Exercise instructions: Exactly as written, return all the data, leaving its pictures behind.
Start of Information supplied
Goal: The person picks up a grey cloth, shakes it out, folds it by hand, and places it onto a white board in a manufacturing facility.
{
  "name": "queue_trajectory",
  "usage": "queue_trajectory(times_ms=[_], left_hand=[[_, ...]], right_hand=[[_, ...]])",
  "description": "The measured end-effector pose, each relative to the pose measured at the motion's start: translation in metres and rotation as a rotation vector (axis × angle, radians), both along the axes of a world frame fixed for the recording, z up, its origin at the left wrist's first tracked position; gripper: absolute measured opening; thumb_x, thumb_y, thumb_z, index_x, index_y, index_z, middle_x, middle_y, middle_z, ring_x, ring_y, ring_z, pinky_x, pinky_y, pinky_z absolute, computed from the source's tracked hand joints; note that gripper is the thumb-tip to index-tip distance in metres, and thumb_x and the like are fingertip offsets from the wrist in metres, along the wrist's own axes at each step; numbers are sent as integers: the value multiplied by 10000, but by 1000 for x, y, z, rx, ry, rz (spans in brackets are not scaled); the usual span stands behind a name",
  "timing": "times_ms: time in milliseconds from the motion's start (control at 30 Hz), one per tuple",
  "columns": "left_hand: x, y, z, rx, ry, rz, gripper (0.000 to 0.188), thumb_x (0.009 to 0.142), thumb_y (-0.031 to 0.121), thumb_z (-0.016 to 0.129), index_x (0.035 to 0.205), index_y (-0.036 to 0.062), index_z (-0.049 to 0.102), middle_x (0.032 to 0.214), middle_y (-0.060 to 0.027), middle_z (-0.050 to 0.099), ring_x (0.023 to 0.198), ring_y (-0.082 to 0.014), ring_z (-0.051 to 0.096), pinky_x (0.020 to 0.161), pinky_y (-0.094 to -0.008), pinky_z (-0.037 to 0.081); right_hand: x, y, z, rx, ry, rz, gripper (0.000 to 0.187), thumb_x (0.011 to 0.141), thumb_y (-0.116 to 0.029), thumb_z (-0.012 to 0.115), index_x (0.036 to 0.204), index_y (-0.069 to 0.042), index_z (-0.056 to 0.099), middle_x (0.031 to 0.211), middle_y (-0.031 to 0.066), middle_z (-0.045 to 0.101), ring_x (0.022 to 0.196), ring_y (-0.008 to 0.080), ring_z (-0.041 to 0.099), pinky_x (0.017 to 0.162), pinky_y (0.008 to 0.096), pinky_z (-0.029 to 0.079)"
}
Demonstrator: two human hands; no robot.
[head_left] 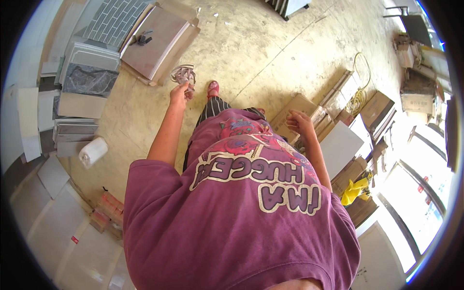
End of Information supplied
Response to the exercise:
Goal: The person picks up a grey cloth, shakes it out, folds it by hand, and places it onto a white board in a manufacturing facility.
{
  "name": "queue_trajectory",
  "usage": "queue_trajectory(times_ms=[_], left_hand=[[_, ...]], right_hand=[[_, ...]])",
  "description": "The measured end-effector pose, each relative to the pose measured at the motion's start: translation in metres and rotation as a rotation vector (axis × angle, radians), both along the axes of a world frame fixed for the recording, z up, its origin at the left wrist's first tracked position; gripper: absolute measured opening; thumb_x, thumb_y, thumb_z, index_x, index_y, index_z, middle_x, middle_y, middle_z, ring_x, ring_y, ring_z, pinky_x, pinky_y, pinky_z absolute, computed from the source's tracked hand joints; note that gripper is the thumb-tip to index-tip distance in metres, and thumb_x and the like are fingertip offsets from the wrist in metres, along the wrist's own axes at each step; numbers are sent as integers: the value multiplied by 10000, but by 1000 for x, y, z, rx, ry, rz (spans in brackets are not scaled); the usual span stands behind a name",
  "timing": "times_ms: time in milliseconds from the motion's start (control at 30 Hz), one per tuple",
  "columns": "left_hand: x, y, z, rx, ry, rz, gripper (0.000 to 0.188), thumb_x (0.009 to 0.142), thumb_y (-0.031 to 0.121), thumb_z (-0.016 to 0.129), index_x (0.035 to 0.205), index_y (-0.036 to 0.062), index_z (-0.049 to 0.102), middle_x (0.032 to 0.214), middle_y (-0.060 to 0.027), middle_z (-0.050 to 0.099), ring_x (0.023 to 0.198), ring_y (-0.082 to 0.014), ring_z (-0.051 to 0.096), pinky_x (0.020 to 0.161), pinky_y (-0.094 to -0.008), pinky_z (-0.037 to 0.081); right_hand: x, y, z, rx, ry, rz, gripper (0.000 to 0.187), thumb_x (0.011 to 0.141), thumb_y (-0.116 to 0.029), thumb_z (-0.012 to 0.115), index_x (0.036 to 0.204), index_y (-0.069 to 0.042), index_z (-0.056 to 0.099), middle_x (0.031 to 0.211), middle_y (-0.031 to 0.066), middle_z (-0.045 to 0.101), ring_x (0.022 to 0.196), ring_y (-0.008 to 0.080), ring_z (-0.041 to 0.099), pinky_x (0.017 to 0.162), pinky_y (0.008 to 0.096), pinky_z (-0.029 to 0.079)"
}
Demonstrator: two human hands; no robot.
[head_left] 

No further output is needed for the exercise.